My therapist asked me at the end of the six months, “As you move forward what kind of woman would you like to meet?”   After some reflection I said, “I would like to meet a woman who has been out for a long time and who has no children .” Why did I want a life long lesbian also known as a woman who came out in their teens or twenties?   There is a lesbian culture and I wanted to be with someone who knew it and could explain the intricacies to me.  Many later in life lesbians often end up with someone who comes from a similar situation and they learn together.  I just didn’t want to do that.   No children?  I have four and that is a lot.  I did not want to worry about integrating more children and I didn’t want my kids to worry about that either.   I did not want to raise anymore children.  I was in my twenty-fourth year of actively raising children and I could see the finish line.  

Don’t Let Your Plans Delay You From Fully Coming Out

I had a plan.   I was going to come out as a lesbian, live on my own for several years, and then start dating.
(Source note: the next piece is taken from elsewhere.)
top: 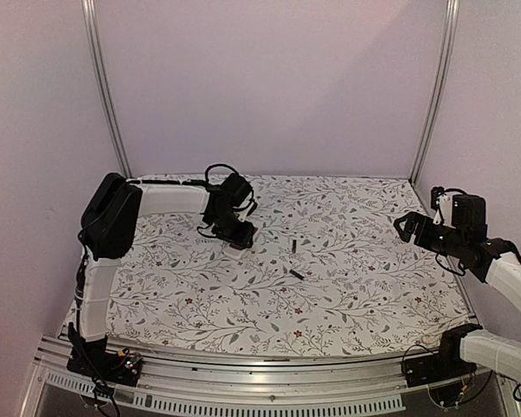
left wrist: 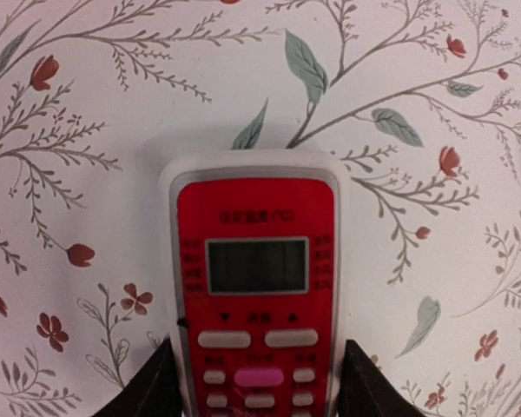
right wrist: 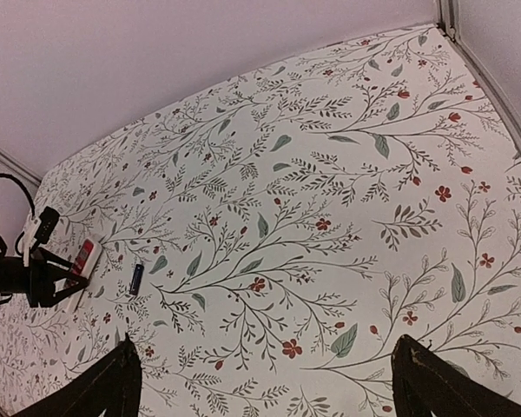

I would have never fully come out if I tried to follow this plan.  I most likely would have returned to my marriage due to the enormous pressure I was getting from my family and my own guilt and shame in leaving my marriage and coming out.   In retrospect, this weak plan just doesn’t make any sense, because I still was questioning my sexual orientation and I needed to be in a relationship with a woman so I could put my fears and doubt aside.   I would like to confirm that my suspicions were correct and I am undoubtedly queer. Life plans never seem to work out, do they?  Often whatever exists in its place, it is something better than we ever dreamed or imagined.